Can you print the data exactly and leave out each image?

++++ INFORMATION SUPPLIED ++++

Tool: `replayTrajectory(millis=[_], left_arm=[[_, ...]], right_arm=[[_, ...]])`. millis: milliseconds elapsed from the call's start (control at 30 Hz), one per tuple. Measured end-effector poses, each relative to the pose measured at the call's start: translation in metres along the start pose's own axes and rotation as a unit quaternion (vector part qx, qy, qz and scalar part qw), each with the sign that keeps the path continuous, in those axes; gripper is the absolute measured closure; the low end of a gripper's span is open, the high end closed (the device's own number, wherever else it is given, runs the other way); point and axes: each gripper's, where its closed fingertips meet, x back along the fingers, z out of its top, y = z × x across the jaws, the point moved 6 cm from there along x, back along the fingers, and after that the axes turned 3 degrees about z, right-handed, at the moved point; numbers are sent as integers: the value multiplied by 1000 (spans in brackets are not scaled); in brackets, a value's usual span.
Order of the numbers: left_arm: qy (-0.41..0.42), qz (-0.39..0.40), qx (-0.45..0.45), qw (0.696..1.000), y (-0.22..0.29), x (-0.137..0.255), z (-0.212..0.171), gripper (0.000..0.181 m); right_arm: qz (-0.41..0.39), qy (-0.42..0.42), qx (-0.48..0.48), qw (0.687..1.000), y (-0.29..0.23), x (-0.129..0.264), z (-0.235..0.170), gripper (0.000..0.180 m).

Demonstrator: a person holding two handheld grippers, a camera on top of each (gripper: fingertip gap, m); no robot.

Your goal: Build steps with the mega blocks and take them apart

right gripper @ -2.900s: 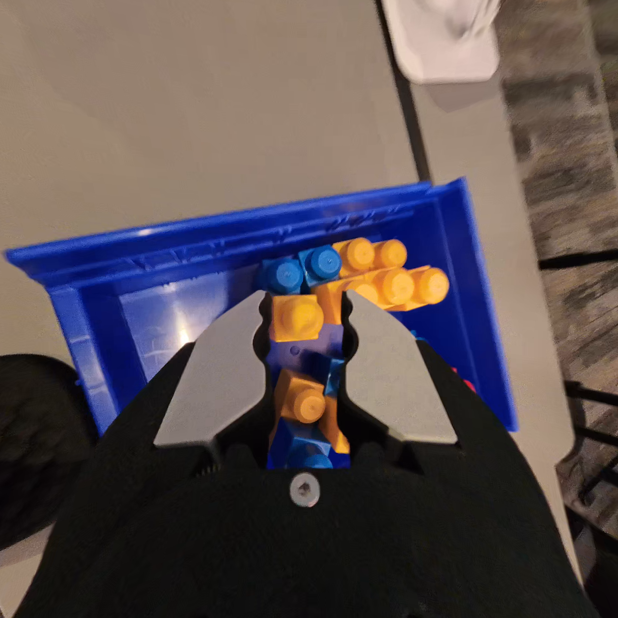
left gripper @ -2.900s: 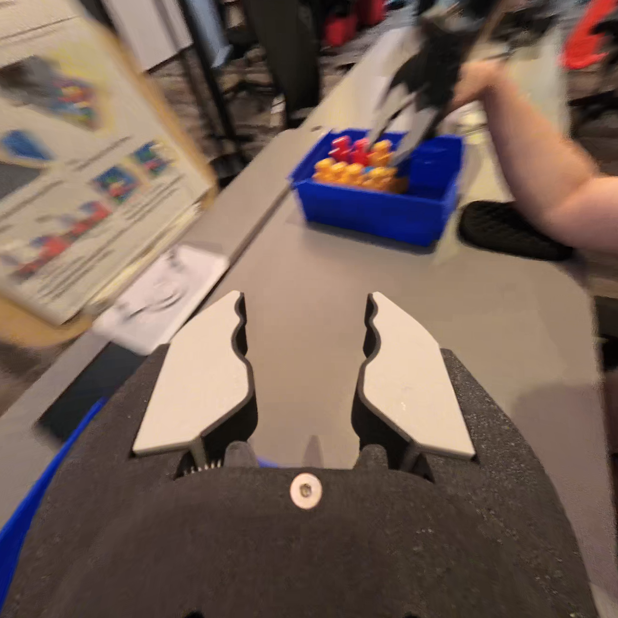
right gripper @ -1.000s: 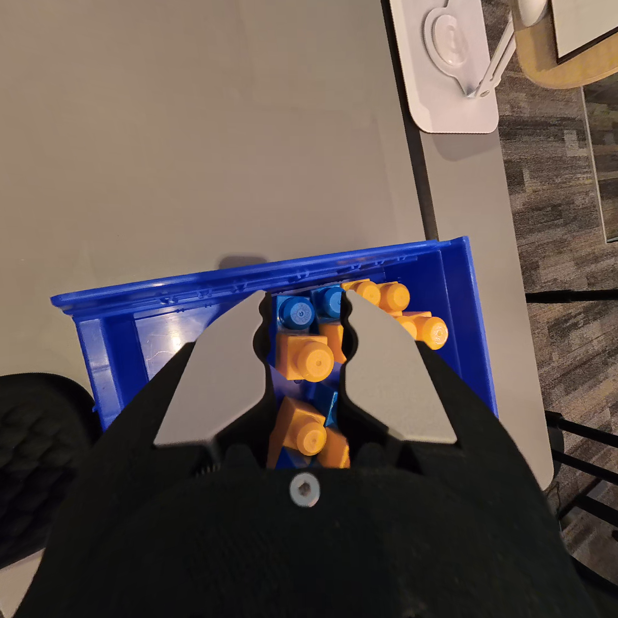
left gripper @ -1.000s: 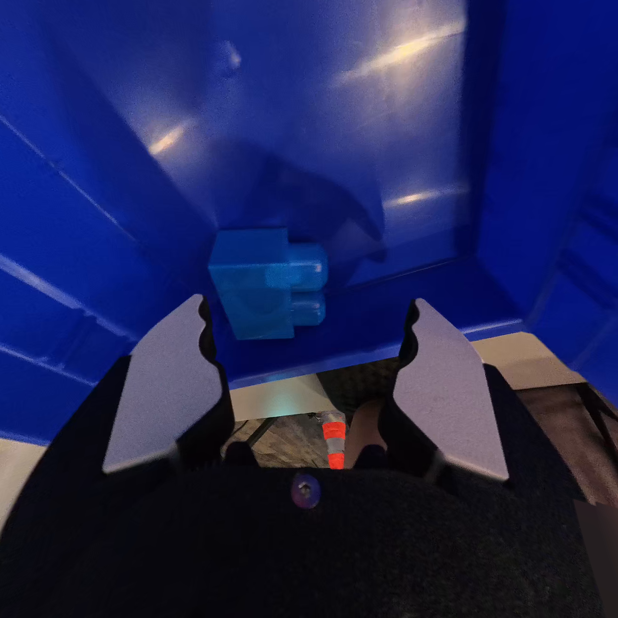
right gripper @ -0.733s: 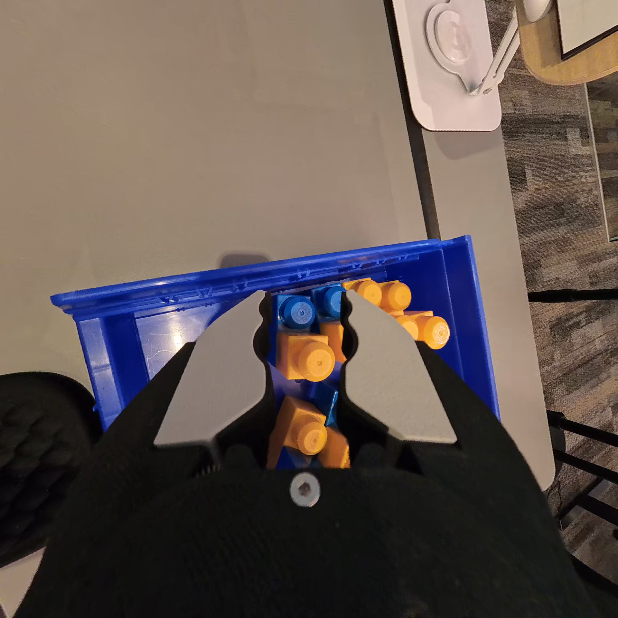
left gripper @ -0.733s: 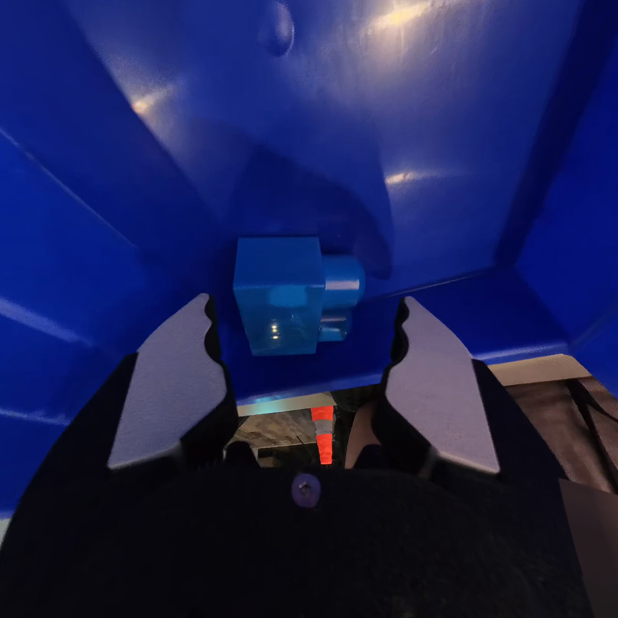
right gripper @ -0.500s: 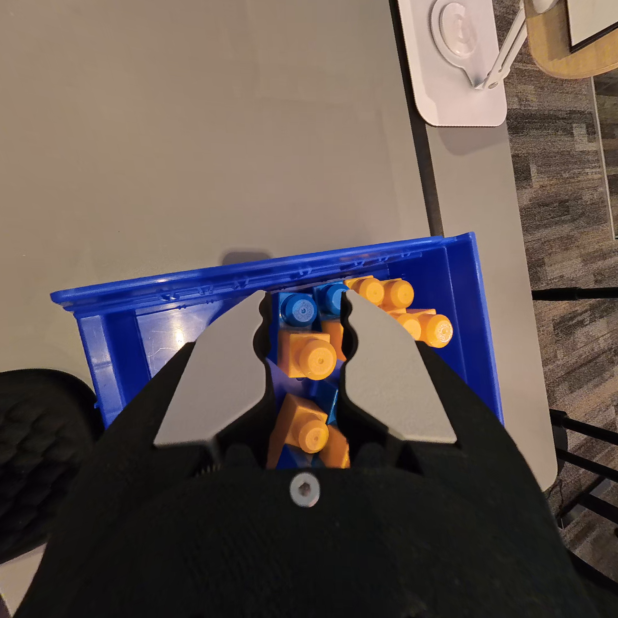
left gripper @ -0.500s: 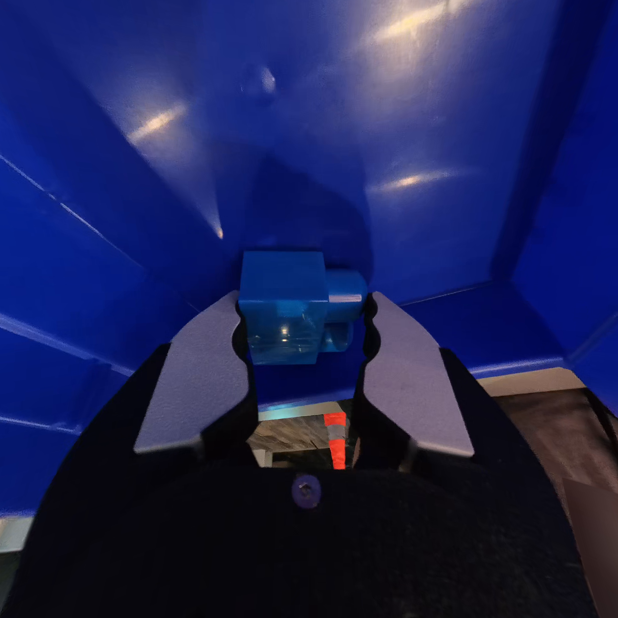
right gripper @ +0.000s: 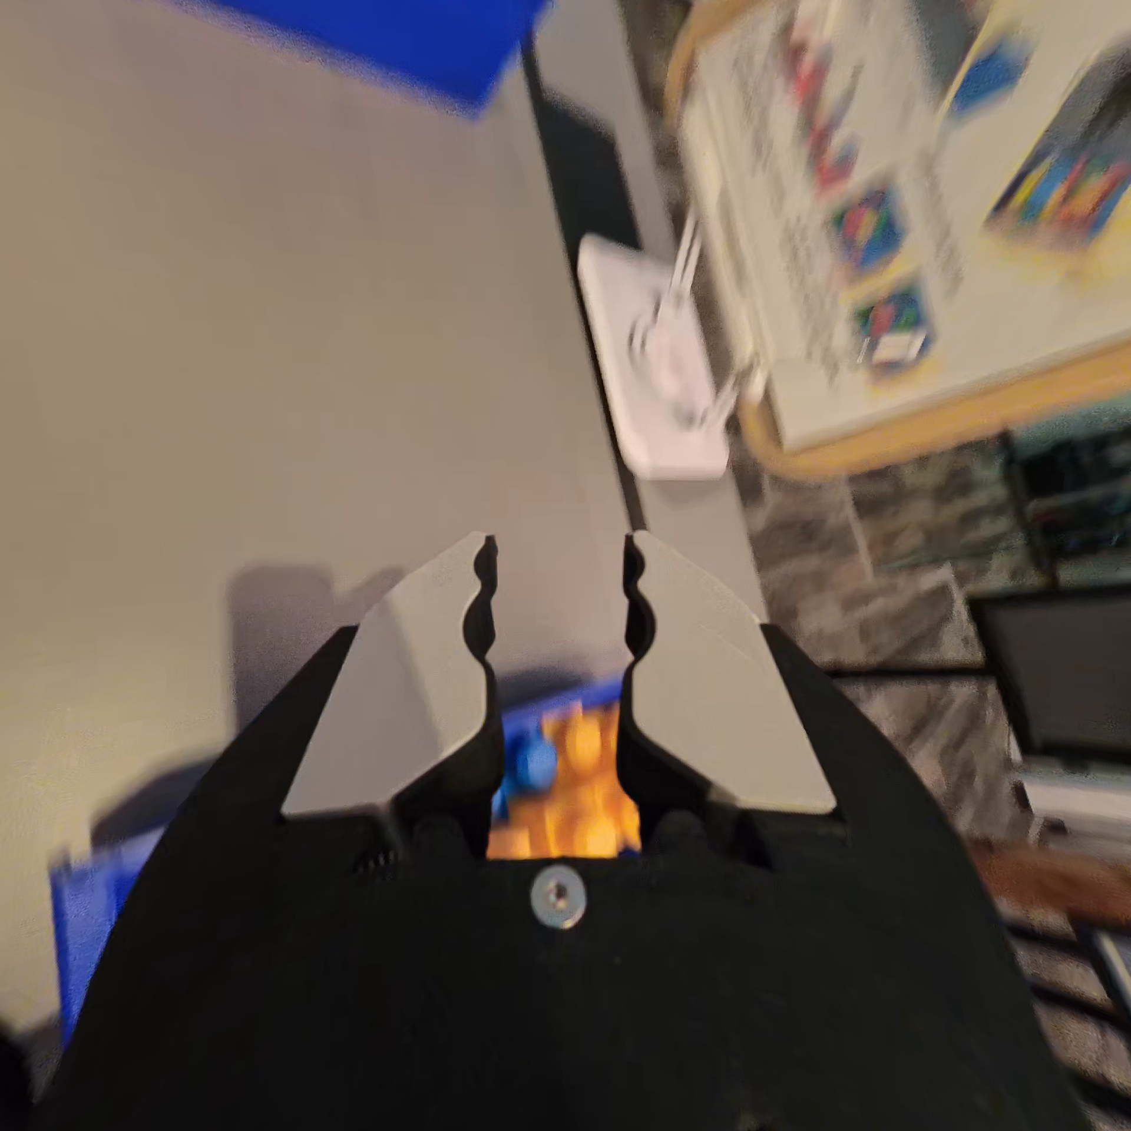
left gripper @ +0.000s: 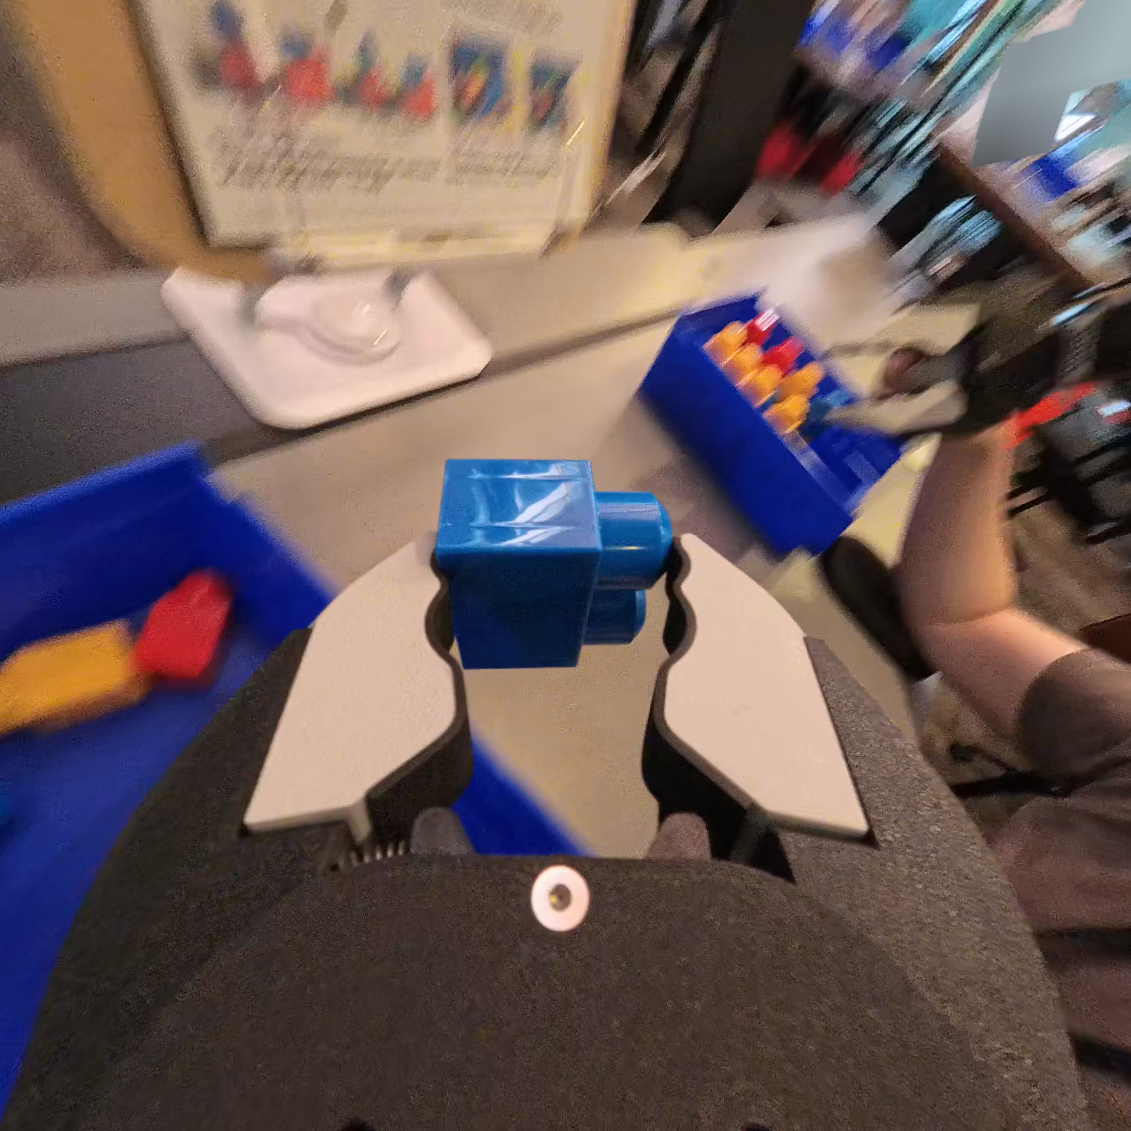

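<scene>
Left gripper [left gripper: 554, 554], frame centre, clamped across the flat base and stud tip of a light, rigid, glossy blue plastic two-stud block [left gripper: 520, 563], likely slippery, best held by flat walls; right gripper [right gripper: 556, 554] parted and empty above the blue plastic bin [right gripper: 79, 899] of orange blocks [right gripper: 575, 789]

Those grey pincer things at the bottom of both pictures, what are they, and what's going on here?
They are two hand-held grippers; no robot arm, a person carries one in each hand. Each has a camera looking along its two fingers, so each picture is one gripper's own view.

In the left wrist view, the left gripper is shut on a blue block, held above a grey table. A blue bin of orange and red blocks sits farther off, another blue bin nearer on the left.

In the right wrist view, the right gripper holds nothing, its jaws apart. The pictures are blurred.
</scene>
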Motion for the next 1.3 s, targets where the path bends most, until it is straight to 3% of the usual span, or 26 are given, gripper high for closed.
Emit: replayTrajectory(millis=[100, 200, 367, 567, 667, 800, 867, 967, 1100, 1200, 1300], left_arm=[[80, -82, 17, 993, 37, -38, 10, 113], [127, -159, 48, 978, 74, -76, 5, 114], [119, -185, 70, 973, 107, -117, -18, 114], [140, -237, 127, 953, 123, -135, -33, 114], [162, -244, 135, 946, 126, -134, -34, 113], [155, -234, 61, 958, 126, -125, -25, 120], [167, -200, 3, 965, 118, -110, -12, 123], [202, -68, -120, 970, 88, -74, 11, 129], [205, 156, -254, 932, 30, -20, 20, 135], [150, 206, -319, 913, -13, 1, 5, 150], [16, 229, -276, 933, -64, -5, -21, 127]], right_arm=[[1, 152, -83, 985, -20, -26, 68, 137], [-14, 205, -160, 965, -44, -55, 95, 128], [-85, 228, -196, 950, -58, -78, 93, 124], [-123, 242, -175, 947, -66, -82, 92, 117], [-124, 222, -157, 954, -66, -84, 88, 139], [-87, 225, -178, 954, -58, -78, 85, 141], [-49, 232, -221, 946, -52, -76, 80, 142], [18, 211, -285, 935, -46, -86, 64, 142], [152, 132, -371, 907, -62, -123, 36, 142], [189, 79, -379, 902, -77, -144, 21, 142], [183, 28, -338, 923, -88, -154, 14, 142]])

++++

SOLUTION BELOW:
Tool: `replayTrajectory(millis=[_], left_arm=[[_, ...]], right_arm=[[_, ...]])`. millis: milliseconds elapsed from the call's start (control at 30 Hz), one per tuple. Measured end-effector poses, each relative to the pose measured at the call's start: translation in metres along the start pose's own axes and rotation as a unit quaternion (vector part qx, qy, qz and scalar part qw), each with the sign that keeps the path continuous, in those axes; gripper is the absolute measured closure; the low end of a gripper's span is open, the high end closed (the device's own number, wherever else it is given, runs the other way); point and axes: each gripper's, where its closed fingertips meet, x back along the fingers, z out of its top, y = z × x across the jaws, the point moved 6 cm from there along x, back along the fingers, and after that the axes turned 3 degrees about z, right-handed, at the moved point; numbers are sent as integers: the value multiplied by 1000 (spans in brackets are not scaled); in brackets, a value's usual span.
Order of the numbers: left_arm: qy (-0.41..0.42), qz (-0.39..0.40), qx (-0.45..0.45), qw (0.696..1.000), y (-0.22..0.29), x (-0.137..0.255), z (-0.212..0.171), gripper (0.000..0.181 m); right_arm: qz (-0.41..0.39), qy (-0.42..0.42), qx (-0.48..0.48), qw (0.687..1.000), y (-0.29..0.23), x (-0.129..0.264), z (-0.235..0.170), gripper (0.000..0.180 m).

Demonstrator: a person holding two handheld grippers, a camera on top of each (gripper: fingertip gap, m); no robot.

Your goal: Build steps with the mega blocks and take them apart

right gripper @ -2.900s: 
left gripper @ -2.900s: 
right gripper @ -1.000s: 
left gripper @ -1.000s: 
right gripper @ -0.733s: 
left gripper @ -0.733s: 
right gripper @ -0.500s: 
left gripper @ -0.500s: 
right gripper @ +0.000s: 
left gripper @ +0.000s: 

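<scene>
Left gripper [left gripper: 554, 554], frame centre, clamped across the flat base and stud tip of a light, rigid, glossy blue plastic two-stud block [left gripper: 520, 563], likely slippery, best held by flat walls; right gripper [right gripper: 556, 554] parted and empty above the blue plastic bin [right gripper: 79, 899] of orange blocks [right gripper: 575, 789]

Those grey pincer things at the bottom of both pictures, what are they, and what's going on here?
They are two hand-held grippers; no robot arm, a person carries one in each hand. Each has a camera looking along its two fingers, so each picture is one gripper's own view.

In the left wrist view, the left gripper is shut on a blue block, held above a grey table. A blue bin of orange and red blocks sits farther off, another blue bin nearer on the left.

In the right wrist view, the right gripper holds nothing, its jaws apart. The pictures are blurred.
</scene>
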Motion for the next 1.3 s, targets where the path bends most, until it is straight to 3% of the usual span, or 26 are given, gripper high for closed.
Emit: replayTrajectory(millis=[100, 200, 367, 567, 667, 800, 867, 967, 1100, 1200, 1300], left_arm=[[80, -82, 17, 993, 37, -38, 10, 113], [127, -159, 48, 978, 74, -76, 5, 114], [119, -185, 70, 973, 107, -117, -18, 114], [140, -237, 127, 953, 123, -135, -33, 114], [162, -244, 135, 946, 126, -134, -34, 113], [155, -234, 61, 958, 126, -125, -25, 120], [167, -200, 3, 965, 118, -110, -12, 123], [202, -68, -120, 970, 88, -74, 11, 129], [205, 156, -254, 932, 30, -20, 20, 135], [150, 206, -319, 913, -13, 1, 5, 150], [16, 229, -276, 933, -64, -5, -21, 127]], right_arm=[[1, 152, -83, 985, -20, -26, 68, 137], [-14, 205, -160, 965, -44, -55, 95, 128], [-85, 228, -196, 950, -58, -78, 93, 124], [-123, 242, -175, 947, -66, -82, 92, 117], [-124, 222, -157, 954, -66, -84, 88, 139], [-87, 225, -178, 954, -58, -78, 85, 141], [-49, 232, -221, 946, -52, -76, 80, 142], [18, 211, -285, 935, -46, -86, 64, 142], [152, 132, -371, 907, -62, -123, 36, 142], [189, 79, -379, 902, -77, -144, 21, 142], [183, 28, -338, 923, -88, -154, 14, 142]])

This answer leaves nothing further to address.